Begin at the line below that has "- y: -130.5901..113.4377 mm" and stop after the line that has "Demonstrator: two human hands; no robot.". Please restate only those lines, word for word.
----------
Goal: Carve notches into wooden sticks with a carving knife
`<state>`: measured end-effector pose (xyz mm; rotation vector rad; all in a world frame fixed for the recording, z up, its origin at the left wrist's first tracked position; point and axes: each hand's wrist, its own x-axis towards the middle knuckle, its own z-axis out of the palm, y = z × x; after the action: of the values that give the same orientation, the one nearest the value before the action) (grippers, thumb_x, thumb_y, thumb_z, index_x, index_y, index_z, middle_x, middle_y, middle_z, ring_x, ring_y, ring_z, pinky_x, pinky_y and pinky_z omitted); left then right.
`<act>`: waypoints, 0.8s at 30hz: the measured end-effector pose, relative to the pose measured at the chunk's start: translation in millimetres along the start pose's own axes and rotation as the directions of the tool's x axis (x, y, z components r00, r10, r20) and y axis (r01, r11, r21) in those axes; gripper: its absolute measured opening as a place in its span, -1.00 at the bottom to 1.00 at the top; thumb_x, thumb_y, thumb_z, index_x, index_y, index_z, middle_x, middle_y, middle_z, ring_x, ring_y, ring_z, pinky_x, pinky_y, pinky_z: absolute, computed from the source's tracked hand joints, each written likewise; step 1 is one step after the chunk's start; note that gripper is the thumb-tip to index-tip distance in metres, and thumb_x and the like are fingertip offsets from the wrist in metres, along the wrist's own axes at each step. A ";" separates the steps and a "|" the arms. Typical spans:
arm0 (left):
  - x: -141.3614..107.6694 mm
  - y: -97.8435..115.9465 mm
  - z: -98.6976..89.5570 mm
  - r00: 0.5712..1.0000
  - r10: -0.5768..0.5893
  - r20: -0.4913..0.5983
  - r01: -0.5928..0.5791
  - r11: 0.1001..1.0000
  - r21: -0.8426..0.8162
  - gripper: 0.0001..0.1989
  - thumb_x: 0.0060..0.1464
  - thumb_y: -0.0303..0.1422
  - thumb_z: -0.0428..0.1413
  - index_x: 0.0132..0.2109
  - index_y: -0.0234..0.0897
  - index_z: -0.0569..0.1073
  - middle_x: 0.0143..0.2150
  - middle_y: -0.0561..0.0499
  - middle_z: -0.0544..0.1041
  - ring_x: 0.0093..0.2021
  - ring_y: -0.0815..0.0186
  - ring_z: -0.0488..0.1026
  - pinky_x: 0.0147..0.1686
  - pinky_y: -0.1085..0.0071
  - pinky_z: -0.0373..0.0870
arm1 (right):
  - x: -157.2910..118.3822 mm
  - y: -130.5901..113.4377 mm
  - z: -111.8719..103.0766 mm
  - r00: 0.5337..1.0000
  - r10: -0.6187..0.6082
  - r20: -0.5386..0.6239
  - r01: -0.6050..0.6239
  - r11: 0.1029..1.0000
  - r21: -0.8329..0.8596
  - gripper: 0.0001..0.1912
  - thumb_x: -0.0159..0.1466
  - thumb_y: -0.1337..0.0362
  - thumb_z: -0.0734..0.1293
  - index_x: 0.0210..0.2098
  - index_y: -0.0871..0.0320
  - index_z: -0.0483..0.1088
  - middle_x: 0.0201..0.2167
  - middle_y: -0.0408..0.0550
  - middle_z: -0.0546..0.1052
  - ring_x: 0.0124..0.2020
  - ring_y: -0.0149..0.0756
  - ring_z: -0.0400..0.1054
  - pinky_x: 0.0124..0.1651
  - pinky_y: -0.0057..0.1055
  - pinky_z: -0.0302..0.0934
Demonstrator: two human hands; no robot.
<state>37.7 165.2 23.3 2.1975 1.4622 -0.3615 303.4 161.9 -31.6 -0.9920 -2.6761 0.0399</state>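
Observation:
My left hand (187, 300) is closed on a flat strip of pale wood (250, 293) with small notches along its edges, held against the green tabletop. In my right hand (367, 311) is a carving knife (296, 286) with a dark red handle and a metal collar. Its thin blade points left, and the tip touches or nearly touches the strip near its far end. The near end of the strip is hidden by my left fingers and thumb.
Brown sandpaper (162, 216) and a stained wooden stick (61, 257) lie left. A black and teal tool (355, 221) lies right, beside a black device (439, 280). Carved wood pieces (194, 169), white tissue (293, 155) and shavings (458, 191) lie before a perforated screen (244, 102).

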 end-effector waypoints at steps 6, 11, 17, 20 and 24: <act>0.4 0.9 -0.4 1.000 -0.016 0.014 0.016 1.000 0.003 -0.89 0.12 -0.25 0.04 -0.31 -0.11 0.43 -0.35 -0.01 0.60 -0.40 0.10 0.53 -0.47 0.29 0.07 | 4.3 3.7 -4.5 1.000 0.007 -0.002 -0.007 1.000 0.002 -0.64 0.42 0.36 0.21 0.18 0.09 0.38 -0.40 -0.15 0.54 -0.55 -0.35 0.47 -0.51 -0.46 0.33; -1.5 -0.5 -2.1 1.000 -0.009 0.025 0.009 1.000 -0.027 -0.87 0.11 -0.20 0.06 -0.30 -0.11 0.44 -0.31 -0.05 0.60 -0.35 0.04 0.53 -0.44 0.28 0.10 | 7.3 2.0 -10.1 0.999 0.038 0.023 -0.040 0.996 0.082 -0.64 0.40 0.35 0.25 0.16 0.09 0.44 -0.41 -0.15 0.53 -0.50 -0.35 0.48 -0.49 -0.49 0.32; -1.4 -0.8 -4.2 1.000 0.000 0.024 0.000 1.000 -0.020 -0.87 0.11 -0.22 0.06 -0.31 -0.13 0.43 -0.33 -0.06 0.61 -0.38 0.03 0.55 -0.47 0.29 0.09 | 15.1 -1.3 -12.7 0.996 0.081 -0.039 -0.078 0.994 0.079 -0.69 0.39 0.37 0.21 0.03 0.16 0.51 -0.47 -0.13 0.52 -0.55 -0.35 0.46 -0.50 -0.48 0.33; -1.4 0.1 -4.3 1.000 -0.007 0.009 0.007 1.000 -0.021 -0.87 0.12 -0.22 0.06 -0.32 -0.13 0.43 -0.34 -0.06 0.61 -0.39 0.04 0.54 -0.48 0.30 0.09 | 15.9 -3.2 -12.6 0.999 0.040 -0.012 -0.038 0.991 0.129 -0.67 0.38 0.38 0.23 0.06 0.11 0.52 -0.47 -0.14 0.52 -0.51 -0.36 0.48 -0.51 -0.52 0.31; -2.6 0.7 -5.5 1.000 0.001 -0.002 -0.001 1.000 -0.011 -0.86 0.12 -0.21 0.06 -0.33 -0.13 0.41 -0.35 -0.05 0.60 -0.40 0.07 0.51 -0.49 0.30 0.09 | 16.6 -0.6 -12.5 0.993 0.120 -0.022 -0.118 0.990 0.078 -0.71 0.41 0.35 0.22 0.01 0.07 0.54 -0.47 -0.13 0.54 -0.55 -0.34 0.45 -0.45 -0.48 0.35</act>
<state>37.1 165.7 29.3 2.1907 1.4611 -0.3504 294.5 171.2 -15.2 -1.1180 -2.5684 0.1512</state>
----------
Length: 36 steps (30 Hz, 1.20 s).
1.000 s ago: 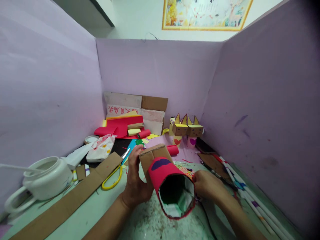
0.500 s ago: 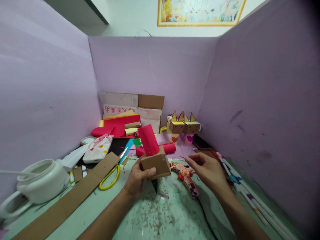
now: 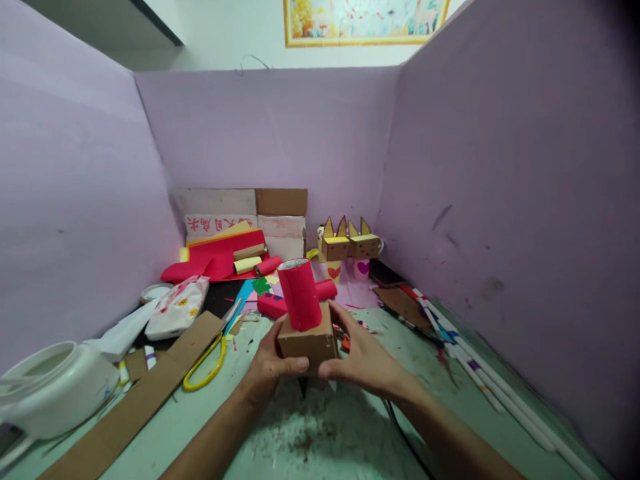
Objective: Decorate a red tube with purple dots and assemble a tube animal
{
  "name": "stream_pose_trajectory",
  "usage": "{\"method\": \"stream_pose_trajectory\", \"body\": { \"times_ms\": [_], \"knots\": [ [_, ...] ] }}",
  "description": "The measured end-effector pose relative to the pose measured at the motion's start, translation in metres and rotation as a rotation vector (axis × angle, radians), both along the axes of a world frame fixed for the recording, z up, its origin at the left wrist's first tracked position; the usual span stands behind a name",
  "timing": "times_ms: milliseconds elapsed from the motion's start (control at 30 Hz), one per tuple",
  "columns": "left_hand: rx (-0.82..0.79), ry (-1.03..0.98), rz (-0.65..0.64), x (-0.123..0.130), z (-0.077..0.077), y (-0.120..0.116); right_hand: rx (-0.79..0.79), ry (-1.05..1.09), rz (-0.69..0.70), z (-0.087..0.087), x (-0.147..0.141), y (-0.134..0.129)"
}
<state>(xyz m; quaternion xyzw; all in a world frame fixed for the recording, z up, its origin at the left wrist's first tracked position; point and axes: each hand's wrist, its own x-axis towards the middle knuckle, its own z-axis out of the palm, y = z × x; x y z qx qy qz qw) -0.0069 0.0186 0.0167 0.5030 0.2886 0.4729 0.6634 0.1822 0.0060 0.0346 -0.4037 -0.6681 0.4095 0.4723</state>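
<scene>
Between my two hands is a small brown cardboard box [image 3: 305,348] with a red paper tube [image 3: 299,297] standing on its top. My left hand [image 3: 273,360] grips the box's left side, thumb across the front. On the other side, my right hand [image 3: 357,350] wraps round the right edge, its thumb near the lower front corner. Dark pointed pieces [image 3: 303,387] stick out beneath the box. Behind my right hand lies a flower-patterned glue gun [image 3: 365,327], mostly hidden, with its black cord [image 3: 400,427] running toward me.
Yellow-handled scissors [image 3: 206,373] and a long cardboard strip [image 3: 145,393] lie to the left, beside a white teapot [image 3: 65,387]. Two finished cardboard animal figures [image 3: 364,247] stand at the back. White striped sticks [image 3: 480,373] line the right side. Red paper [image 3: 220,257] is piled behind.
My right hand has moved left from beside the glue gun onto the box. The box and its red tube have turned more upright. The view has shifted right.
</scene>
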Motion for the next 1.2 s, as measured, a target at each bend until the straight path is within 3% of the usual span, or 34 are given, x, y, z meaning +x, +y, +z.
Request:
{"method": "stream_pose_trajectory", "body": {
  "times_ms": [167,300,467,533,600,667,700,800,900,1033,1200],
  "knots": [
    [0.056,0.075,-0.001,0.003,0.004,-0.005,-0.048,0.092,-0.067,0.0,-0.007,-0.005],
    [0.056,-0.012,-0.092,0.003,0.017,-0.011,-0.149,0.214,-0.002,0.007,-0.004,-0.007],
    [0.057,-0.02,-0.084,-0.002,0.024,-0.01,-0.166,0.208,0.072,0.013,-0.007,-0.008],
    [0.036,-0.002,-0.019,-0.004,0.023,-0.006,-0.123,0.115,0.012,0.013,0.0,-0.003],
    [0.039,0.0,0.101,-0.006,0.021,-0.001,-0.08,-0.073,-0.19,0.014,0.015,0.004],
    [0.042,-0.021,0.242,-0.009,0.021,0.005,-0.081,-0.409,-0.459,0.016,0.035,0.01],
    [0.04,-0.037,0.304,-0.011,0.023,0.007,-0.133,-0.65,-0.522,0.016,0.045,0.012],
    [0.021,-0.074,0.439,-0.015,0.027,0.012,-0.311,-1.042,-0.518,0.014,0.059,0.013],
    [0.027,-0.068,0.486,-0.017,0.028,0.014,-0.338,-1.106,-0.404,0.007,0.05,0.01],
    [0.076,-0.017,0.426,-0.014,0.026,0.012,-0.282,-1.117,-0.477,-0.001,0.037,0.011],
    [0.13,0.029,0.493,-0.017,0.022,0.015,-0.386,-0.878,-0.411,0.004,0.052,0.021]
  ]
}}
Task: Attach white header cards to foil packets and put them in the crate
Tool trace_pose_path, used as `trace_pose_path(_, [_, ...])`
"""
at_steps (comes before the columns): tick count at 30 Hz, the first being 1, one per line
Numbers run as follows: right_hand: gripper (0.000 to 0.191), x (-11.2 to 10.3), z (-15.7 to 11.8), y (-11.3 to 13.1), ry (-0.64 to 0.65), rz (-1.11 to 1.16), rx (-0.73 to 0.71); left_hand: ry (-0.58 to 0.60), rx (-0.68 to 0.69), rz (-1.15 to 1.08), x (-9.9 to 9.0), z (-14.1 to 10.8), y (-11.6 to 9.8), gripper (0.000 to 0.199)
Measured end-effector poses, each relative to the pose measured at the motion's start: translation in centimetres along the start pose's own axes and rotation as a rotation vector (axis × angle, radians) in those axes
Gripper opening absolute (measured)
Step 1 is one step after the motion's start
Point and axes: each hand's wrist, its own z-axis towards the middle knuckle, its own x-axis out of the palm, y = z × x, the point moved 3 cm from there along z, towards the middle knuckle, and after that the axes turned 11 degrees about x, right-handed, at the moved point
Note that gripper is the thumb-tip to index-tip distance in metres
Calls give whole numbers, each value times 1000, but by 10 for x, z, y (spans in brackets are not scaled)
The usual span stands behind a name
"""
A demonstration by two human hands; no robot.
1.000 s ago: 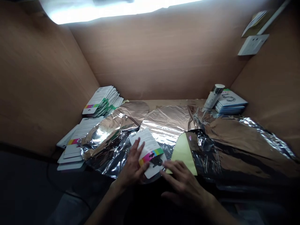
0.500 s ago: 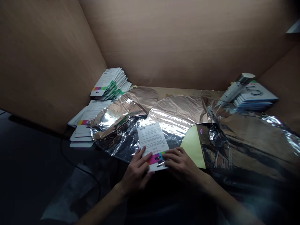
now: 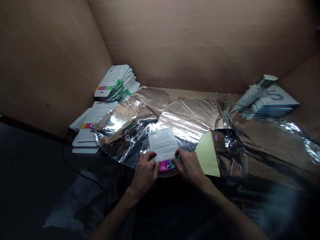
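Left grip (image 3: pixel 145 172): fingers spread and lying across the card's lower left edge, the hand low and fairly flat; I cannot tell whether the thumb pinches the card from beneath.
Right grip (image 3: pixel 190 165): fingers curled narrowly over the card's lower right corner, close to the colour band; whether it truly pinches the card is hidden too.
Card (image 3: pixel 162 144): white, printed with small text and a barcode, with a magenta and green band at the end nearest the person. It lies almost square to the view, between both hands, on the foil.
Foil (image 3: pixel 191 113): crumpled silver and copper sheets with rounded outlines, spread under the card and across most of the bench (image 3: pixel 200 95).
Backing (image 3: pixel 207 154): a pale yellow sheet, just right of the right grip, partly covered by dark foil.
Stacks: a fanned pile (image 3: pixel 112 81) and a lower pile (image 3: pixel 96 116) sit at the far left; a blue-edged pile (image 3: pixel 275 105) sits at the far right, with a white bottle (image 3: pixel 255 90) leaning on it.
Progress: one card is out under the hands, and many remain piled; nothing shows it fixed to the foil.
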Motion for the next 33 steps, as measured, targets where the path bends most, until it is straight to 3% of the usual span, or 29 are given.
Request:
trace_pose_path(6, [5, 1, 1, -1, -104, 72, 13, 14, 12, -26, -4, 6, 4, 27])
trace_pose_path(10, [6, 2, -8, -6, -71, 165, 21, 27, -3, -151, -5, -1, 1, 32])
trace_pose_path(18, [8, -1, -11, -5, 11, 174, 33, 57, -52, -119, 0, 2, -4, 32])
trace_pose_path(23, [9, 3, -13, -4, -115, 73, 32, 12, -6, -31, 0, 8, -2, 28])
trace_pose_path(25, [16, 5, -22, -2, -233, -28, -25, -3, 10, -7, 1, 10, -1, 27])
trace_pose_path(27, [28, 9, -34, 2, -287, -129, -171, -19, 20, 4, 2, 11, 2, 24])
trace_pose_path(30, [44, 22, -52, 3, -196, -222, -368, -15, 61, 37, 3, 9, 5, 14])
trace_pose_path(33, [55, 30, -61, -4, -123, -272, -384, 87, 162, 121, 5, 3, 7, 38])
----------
» Exercise answer
  - y: -130.5901..113.4377 mm
  - z: -111.8719..103.0766 mm
  - r00: 0.5337..1.0000
  - r10: -0.6187..0.6082
  - r20: -0.5386..0.6239
  - r01: -0.6050..0.6239
  - r11: 0.1029..1.0000
  - r21: -0.8329..0.8596
  - gripper: 0.0001..0.1912
  - thumb_x: -0.0159..0.1466
  - thumb_y: -0.1337..0.0362
  - thumb_z: -0.0734..0.1293
  - index_x: 0.0210..0.2098
  - index_y: -0.0871..0.0320
  - index_z: -0.0483..0.1088
  - middle_x: 0.0201..0.2167
  - middle_y: -0.0408..0.0550
  - middle_z: -0.0546..0.1052
  - ring_x: 0.0124..0.2020
  - ring_y: -0.0149..0.0756
  - ring_z: -0.0400..0.1054
  - pinky_x: 0.0124..0.1651
  - pinky_y: -0.0057..0.1055
  - pinky_z: -0.0302..0.0934
Demonstrator: two human hands; no robot.

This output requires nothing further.